**WHAT IS REQUIRED**
Counting the line with "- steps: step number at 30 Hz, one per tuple" as the last one, copy out the lines of the data exactly from the first onward.

[Items from a data source]
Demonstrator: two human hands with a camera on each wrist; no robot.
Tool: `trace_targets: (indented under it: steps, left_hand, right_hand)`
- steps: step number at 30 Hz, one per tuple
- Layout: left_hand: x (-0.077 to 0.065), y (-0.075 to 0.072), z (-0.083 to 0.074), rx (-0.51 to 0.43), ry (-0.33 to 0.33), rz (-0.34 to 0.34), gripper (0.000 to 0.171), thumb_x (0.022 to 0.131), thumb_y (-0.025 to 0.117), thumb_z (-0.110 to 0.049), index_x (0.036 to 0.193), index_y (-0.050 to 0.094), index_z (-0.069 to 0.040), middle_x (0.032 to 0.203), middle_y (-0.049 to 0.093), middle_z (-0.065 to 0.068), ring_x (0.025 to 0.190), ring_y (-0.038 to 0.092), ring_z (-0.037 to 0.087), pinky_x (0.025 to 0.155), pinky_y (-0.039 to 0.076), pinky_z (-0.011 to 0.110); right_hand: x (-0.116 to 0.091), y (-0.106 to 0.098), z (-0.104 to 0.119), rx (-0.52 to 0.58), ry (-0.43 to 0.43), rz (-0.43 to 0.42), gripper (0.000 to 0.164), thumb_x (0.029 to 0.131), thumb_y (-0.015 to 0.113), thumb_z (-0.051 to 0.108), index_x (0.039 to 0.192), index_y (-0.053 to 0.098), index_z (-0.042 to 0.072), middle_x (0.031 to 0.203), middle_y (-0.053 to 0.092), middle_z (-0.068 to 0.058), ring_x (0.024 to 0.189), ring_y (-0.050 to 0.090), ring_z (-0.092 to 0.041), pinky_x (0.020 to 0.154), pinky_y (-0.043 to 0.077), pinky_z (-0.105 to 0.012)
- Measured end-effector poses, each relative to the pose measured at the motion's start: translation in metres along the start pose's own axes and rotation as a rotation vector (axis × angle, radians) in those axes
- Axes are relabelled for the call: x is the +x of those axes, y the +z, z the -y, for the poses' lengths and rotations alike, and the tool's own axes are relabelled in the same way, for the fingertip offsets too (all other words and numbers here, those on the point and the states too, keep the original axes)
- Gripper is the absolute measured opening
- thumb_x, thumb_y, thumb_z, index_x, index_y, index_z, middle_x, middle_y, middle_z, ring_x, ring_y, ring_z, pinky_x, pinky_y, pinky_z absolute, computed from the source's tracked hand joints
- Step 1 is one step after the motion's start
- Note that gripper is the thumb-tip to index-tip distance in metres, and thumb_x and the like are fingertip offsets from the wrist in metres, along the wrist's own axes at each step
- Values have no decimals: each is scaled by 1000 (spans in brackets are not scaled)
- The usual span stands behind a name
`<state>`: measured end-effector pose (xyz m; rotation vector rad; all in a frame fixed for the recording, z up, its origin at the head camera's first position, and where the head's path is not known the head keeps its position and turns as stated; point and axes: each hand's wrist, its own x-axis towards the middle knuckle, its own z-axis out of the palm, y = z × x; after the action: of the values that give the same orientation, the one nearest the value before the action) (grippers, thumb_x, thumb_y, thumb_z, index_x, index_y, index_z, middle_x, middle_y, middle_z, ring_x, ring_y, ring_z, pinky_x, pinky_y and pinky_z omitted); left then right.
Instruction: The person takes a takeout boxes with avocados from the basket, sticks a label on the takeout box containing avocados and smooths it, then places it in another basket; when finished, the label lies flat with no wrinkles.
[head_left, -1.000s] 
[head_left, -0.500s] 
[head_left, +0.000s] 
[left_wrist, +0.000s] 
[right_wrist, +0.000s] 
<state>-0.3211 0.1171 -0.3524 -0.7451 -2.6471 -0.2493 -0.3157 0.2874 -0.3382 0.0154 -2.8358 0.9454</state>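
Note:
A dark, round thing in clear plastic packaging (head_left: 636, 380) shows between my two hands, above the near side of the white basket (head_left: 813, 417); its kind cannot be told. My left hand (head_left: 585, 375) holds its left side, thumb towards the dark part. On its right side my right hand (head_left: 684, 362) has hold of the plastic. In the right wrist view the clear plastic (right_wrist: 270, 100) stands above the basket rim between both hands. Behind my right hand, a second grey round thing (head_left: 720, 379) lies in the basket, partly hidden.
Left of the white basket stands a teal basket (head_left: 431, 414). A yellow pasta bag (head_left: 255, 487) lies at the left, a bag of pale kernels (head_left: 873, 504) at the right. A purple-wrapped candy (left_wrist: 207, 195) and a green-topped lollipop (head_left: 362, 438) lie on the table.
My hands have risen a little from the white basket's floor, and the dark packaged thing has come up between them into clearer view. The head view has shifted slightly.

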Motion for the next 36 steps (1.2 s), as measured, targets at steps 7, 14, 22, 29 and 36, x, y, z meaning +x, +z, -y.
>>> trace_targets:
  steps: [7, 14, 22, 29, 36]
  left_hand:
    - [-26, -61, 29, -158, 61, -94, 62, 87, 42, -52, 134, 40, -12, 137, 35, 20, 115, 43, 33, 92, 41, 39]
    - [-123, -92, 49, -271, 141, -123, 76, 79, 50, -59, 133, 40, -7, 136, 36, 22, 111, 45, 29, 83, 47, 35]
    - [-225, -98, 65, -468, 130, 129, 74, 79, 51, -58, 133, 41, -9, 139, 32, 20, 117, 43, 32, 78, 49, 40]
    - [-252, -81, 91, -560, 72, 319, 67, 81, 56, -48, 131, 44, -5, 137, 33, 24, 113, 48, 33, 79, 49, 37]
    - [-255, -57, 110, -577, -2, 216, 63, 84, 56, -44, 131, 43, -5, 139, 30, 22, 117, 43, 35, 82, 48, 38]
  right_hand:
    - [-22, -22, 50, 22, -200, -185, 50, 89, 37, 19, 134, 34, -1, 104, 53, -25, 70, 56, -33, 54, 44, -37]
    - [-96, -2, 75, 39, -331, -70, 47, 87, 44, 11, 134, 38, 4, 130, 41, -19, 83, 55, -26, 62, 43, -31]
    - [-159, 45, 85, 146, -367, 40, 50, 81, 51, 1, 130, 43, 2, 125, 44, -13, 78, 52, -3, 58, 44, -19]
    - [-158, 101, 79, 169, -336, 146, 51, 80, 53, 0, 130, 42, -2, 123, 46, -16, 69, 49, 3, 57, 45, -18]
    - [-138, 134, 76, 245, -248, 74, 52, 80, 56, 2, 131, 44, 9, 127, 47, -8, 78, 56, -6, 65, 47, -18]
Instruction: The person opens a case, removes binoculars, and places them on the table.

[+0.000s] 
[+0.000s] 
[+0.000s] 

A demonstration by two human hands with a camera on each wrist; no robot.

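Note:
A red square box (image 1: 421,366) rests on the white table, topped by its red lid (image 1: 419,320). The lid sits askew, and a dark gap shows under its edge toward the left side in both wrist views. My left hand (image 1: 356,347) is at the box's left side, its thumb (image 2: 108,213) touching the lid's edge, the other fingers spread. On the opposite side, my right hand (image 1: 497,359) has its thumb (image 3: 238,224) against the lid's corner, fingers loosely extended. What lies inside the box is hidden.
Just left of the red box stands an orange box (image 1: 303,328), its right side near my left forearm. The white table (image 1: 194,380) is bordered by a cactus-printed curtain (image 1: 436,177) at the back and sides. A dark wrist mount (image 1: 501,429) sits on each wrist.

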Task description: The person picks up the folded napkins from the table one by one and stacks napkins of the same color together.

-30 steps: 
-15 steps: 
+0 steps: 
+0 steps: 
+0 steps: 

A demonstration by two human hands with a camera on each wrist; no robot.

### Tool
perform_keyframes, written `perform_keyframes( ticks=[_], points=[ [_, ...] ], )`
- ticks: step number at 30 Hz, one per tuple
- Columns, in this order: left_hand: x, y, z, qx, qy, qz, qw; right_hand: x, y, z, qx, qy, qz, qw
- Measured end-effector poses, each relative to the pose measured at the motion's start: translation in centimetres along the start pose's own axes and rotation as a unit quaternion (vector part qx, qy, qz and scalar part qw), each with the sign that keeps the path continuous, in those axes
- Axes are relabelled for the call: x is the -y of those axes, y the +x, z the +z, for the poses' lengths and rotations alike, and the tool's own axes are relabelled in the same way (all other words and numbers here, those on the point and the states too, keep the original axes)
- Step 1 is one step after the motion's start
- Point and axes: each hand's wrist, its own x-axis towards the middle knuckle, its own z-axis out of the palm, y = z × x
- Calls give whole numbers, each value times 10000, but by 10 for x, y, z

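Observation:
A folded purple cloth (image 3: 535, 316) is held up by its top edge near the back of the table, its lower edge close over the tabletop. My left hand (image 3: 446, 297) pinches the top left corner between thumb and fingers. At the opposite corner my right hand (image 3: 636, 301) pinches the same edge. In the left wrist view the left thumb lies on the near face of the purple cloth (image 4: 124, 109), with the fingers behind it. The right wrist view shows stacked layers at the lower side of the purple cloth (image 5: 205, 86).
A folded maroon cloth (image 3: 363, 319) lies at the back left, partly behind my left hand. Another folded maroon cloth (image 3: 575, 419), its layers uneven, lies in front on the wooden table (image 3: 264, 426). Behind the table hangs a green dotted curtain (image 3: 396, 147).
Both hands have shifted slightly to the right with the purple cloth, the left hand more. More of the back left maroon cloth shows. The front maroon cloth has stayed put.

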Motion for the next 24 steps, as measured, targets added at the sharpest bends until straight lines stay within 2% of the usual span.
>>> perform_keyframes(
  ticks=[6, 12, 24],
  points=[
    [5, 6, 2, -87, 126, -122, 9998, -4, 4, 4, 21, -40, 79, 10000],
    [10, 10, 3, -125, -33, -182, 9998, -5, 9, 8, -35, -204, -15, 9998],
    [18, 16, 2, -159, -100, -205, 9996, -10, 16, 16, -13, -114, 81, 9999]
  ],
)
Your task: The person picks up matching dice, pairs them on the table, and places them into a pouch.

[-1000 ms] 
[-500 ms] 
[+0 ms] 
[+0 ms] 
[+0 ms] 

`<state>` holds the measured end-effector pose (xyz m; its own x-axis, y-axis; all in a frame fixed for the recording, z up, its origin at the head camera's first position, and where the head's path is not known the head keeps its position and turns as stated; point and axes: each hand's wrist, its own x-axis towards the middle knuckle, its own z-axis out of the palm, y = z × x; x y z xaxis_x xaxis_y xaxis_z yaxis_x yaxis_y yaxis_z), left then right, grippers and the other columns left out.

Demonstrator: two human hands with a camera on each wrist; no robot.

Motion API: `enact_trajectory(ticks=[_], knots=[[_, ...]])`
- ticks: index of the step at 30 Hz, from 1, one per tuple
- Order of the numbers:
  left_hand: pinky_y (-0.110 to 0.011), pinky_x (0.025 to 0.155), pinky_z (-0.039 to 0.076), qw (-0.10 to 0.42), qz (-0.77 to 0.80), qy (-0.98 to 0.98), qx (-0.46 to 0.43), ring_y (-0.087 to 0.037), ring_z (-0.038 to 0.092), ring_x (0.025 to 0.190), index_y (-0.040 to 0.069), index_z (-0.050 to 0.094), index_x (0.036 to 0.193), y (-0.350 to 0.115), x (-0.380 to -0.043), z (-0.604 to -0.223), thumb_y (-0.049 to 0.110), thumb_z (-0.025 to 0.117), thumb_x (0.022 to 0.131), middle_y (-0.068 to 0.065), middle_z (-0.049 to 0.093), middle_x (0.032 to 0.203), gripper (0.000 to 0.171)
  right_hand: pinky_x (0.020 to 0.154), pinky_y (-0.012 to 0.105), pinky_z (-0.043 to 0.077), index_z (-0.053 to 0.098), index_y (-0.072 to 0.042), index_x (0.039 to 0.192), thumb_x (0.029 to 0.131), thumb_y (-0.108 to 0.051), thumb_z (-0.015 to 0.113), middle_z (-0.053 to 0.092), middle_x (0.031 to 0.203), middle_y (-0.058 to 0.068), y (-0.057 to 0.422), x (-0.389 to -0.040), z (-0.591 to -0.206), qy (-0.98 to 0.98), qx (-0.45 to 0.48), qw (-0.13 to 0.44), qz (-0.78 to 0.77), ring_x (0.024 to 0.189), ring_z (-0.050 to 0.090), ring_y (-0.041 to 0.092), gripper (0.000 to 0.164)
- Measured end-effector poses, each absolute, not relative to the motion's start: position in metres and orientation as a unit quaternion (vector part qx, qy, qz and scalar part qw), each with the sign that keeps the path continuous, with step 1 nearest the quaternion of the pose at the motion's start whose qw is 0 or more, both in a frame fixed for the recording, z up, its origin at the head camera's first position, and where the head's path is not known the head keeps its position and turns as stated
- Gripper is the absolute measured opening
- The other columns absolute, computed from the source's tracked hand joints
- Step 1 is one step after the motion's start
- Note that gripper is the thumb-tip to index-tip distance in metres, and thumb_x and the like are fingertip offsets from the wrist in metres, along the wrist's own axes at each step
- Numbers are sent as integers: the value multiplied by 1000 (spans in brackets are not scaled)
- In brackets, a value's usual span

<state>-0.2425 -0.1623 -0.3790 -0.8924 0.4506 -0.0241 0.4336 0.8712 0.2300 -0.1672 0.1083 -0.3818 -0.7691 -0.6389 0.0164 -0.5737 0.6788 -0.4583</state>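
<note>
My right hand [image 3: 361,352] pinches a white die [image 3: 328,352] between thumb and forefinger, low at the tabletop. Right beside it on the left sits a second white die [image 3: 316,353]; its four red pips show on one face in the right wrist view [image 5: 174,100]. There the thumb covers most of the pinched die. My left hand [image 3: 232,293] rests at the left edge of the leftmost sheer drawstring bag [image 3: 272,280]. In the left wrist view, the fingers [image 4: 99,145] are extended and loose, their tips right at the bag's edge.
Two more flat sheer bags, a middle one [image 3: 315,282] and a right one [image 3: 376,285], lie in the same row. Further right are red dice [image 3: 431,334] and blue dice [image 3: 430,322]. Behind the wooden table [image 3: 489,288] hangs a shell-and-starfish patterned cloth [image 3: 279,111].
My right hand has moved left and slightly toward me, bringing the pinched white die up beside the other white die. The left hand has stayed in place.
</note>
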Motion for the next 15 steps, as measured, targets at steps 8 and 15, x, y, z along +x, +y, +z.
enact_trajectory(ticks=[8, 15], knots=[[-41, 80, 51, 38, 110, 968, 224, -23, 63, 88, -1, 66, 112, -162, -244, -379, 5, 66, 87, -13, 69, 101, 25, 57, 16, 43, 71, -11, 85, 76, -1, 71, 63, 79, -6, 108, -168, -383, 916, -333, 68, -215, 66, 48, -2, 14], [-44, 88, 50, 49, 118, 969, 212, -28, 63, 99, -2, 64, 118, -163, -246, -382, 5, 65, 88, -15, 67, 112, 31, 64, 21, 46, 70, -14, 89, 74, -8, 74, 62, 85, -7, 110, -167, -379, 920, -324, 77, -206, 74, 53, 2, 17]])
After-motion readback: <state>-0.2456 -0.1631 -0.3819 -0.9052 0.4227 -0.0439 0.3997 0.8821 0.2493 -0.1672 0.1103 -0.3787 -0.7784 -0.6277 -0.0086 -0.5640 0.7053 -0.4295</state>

**TASK ANSWER**
Demonstrator: two human hands with a camera on each wrist; no robot.
Tool: `trace_targets: (indented under it: steps, left_hand, right_hand)`
- steps: step number at 30 Hz, one per tuple

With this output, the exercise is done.